Interview: Adam Gordon, Varonis

In our annual Leaders in Technology series, we ask the experts what the year ahead holds. Today we talk cybersecurity with Varonis’s Adam Gordon.

How have Australian workplaces coped with COVID? Will things go back to normal?

The recent pandemic has forced companies to transition their staff to work from home, resulting in an unprecedented increase in VPN services to secure home internet connections. There has also been a huge surge in the use of cloud services such as Microsoft Office 365 and Microsoft Teams.

Maintaining business continuity became the number-one priority for IT departments. Unfortunately, this resulted in security taking a back seat, giving attackers an opportunity to take advantage of security gaps in systems.

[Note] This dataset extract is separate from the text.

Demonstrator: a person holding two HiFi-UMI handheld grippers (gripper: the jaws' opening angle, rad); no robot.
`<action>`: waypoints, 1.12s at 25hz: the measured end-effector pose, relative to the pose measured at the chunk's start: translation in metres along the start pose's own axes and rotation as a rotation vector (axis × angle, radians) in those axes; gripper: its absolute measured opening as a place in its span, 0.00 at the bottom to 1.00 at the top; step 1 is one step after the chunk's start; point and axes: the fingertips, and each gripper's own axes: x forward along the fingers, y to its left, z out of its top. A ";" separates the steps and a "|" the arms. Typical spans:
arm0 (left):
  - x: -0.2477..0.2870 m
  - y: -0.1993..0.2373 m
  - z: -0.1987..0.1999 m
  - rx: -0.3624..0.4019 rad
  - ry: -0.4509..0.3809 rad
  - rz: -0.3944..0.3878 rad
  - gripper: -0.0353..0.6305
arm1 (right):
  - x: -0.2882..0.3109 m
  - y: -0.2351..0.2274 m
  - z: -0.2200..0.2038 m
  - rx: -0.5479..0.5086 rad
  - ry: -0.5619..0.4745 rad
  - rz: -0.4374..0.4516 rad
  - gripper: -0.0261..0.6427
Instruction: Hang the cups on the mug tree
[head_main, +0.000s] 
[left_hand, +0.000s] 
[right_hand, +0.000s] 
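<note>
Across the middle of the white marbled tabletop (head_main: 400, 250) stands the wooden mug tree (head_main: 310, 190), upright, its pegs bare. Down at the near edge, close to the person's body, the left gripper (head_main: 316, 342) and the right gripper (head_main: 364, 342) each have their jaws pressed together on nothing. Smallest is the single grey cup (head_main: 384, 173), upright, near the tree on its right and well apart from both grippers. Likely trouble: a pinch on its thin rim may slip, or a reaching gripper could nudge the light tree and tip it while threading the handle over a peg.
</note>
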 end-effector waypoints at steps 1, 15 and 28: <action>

Employees will likely be returning to their offices in 2021; however, for many organisations, remote working will continue at well above pre-pandemic levels. So we don’t expect a significant decrease in the risks associated with remote work environments.

What more can governments do to counter cyber attacks?

The Australian Government is taking the increase in cyber attacks very seriously, as evidenced by the release of the latest National Cyber Security Strategy in early August. It has committed to investing $1.67 billion over the next 10 years, which is another step in the right direction.

We’re also seeing increased privacy regulation, which is driving customers to focus on securing their data. In Australia, a key contributor is APRA’s CPS 234, which is a step towards an Australian version of GDPR. CPS 234 aims to ensure that APRA-regulated entities take measures to be resilient against cyber attacks by maintaining an information security capability commensurate with vulnerabilities and threats, putting the responsibility back on the company board.

How will IT improve operational efficiency in 2021, and who should lead the charge?

Cybersecurity is no longer the responsibility of the CISO or Security Manager alone: it’s crucial that boards take responsibility for reducing cyber risks.

Every organisation needs a clear strategy, set by the CEO, limiting employee access to sensitive data to minimise risk. A clear cybersecurity strategy increases the efficiency with which an organisation can deal with a cyber attack, ensuring it can block threat actors before they have a chance to cause serious damage. In successfully countering attacks, organisations are saving themselves precious time, resources and, of course, their reputation.

A prerequisite for limiting data access is visibility: seeing who has access to what data and under what circumstances. A Varonis Data Risk Assessment provides this visibility, along with a custom security assessment based on an organisation’s needs, regulations and configurations. With this insight, companies can move forward with a plan to identify, secure and restrict access to their most sensitive data.

Which new technologies will reach critical mass in 2021?

I don’t believe there is one cybersecurity technology that will dominate. Cybersecurity is a holistic approach that embraces multiple technologies that work together to limit risk across the organisation.

That said, any technology that secures remote access will continue to be in high demand as organisations mitigate the risks of remote working. In 2021, organisations will need to review how these systems could be increasing the risk of data breaches by exposing their data to new threats, such as attacks on employees’ Wi-Fi networks.

Also, expect to see increased uptake of technologies that support data classification. It’s a mammoth task for a CISO in a large organisation to implement cast-iron security for every file. Data classification identifies the most sensitive data, enabling companies to prioritise them for protection.

Adam Gordon has more than 20 years’ IT experience in Australia and New Zealand working for global IT leaders such as Dell EMC, McAfee and Palo Alto Networks. Adam took on the role of Country Manager ANZ for Varonis in May 2020 to deliver data security and analytics solutions to sectors including financial services, health care, manufacturing, education and government.